BRIEF => Return, word for word, the lines of the listing below from the one with "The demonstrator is" through the one with "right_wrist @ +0", and no other lines.

# # #

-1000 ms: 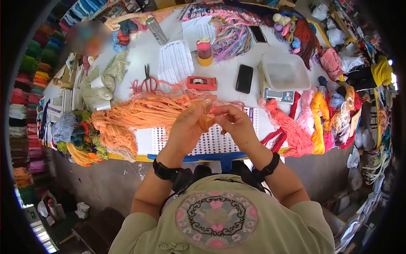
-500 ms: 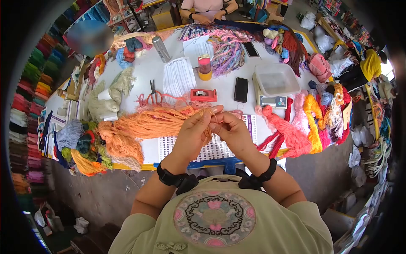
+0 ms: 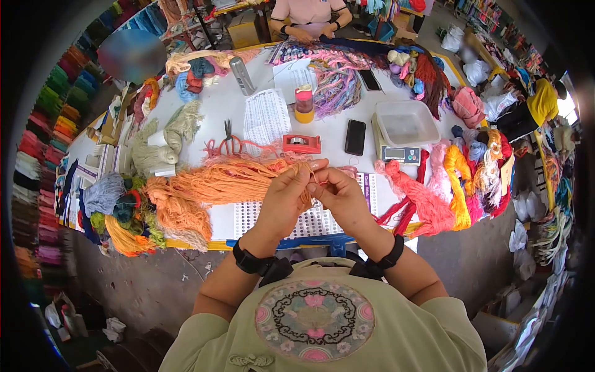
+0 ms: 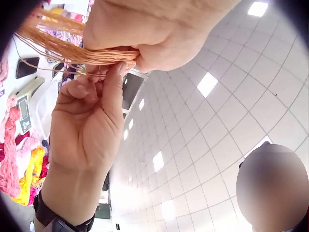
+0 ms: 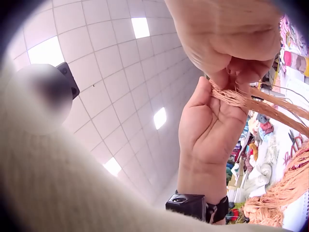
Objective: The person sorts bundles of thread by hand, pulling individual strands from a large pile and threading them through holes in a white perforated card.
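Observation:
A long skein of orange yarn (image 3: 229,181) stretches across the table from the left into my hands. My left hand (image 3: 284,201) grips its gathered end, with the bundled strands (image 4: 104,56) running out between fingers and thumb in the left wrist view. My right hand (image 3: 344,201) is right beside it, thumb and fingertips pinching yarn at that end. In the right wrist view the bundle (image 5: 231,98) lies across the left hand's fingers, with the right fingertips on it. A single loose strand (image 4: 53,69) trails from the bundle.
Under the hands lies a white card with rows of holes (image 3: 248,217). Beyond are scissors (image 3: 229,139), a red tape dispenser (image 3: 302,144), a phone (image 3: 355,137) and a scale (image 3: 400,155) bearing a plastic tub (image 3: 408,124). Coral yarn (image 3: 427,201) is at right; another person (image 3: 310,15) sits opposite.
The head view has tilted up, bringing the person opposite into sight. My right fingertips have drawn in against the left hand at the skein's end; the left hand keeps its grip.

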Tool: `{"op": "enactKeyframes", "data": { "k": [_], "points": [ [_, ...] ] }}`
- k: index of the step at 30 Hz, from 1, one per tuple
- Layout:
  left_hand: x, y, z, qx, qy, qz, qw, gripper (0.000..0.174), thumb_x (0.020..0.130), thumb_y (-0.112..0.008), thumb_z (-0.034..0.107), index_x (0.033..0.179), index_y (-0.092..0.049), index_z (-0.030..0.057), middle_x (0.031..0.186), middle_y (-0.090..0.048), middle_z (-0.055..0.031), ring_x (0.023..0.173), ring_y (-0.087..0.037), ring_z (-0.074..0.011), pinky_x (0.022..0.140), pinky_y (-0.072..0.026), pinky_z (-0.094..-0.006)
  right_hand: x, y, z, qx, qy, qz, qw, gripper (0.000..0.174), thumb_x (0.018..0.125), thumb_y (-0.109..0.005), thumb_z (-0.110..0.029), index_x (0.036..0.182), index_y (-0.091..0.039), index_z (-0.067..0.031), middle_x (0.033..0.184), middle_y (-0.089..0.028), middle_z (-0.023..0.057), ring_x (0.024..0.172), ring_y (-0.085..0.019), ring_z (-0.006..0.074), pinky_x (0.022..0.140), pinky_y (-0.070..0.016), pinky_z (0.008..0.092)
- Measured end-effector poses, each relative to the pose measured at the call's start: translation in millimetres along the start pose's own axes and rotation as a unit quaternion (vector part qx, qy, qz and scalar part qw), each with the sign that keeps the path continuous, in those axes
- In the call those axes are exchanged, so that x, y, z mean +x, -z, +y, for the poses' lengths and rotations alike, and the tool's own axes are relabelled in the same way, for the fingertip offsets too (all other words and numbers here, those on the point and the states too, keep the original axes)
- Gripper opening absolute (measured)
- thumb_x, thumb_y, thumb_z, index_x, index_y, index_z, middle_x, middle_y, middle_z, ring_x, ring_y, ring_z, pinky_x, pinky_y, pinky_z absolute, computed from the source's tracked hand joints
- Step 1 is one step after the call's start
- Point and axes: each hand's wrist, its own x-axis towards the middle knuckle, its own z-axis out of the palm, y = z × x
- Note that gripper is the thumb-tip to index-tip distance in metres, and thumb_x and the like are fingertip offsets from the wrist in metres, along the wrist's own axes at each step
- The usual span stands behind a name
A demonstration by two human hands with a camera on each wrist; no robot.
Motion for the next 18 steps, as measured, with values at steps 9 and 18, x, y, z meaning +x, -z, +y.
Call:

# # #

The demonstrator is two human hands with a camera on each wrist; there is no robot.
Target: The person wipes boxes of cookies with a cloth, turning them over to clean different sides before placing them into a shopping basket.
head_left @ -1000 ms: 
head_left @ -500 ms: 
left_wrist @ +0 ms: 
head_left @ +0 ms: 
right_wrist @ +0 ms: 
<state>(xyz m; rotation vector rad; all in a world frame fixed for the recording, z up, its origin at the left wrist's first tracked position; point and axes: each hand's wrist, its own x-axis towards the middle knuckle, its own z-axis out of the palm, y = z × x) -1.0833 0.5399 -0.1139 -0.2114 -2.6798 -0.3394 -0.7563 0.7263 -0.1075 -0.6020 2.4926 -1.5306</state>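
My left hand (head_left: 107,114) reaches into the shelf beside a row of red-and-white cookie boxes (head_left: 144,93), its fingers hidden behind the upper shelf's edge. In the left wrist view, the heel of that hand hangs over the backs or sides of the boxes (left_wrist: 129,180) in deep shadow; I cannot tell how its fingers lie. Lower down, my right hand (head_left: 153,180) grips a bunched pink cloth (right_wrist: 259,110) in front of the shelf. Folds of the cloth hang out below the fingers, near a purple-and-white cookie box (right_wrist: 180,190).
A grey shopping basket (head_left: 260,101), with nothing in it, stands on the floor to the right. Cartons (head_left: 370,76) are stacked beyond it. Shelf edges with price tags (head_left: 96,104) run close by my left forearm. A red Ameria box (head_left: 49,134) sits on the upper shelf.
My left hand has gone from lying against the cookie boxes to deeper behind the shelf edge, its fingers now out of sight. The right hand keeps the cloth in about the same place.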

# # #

RESULT OF THIS EXERCISE =>
The demonstrator is two human hands with a camera on each wrist; there is no robot.
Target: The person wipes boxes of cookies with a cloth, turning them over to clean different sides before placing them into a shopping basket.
head_left @ -1000 ms: 
head_left @ -500 ms: 
left_wrist @ +0 ms: 
head_left @ +0 ms: 
right_wrist @ +0 ms: 

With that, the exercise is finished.